Records excerpted from a collection
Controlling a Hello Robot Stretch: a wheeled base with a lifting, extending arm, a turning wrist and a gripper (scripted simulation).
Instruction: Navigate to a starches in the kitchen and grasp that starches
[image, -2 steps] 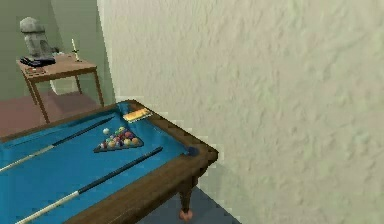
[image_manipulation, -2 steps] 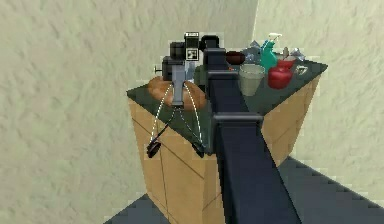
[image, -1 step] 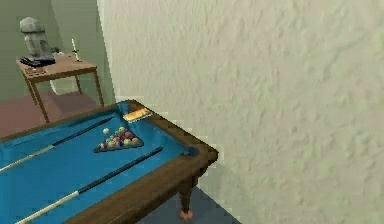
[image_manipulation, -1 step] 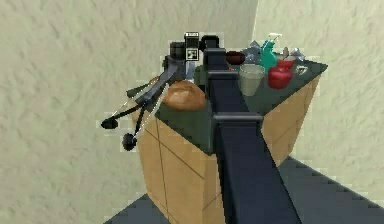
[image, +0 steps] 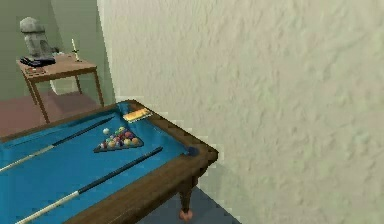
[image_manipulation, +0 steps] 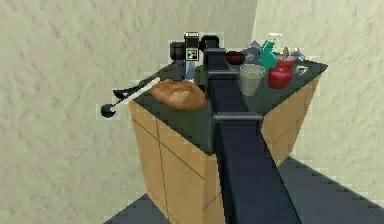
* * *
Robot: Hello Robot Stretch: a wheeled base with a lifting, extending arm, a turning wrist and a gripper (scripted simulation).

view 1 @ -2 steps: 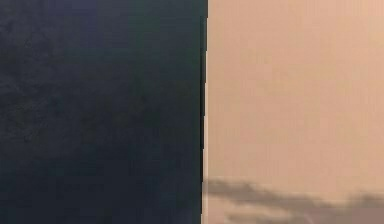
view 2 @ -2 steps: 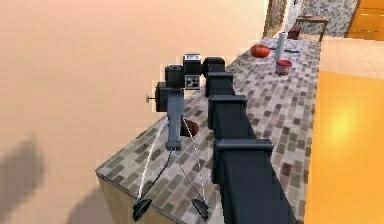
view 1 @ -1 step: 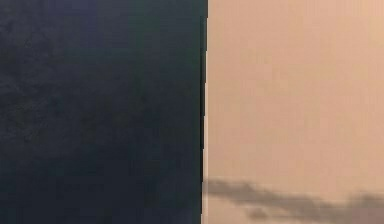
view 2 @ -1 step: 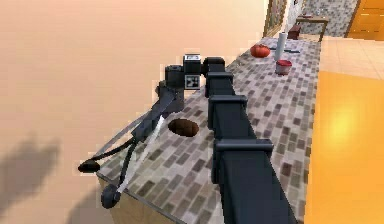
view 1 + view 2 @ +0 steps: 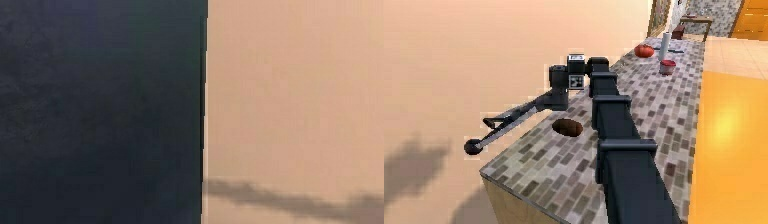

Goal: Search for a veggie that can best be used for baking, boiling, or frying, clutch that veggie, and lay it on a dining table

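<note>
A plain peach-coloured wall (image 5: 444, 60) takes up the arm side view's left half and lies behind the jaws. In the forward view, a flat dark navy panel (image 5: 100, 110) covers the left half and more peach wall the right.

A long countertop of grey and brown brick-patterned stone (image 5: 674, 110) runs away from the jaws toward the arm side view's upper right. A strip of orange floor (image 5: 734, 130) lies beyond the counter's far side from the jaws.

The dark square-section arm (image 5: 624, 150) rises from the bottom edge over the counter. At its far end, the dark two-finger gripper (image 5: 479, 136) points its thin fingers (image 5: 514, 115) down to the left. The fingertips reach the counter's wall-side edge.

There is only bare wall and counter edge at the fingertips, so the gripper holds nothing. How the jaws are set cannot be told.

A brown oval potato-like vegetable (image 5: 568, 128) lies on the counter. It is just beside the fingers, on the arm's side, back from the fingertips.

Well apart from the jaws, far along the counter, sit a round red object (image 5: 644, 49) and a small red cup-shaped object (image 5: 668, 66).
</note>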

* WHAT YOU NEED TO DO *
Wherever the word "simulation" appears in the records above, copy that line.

* SOLUTION TO THIS EXERCISE *
Controlling a Hello Robot Stretch: a wheeled base with a lifting, extending arm, a turning wrist and a gripper (scripted simulation).
Robot: Hello Robot Stretch: a wheeled base with a lifting, extending arm, a turning wrist and a gripper (scripted simulation).

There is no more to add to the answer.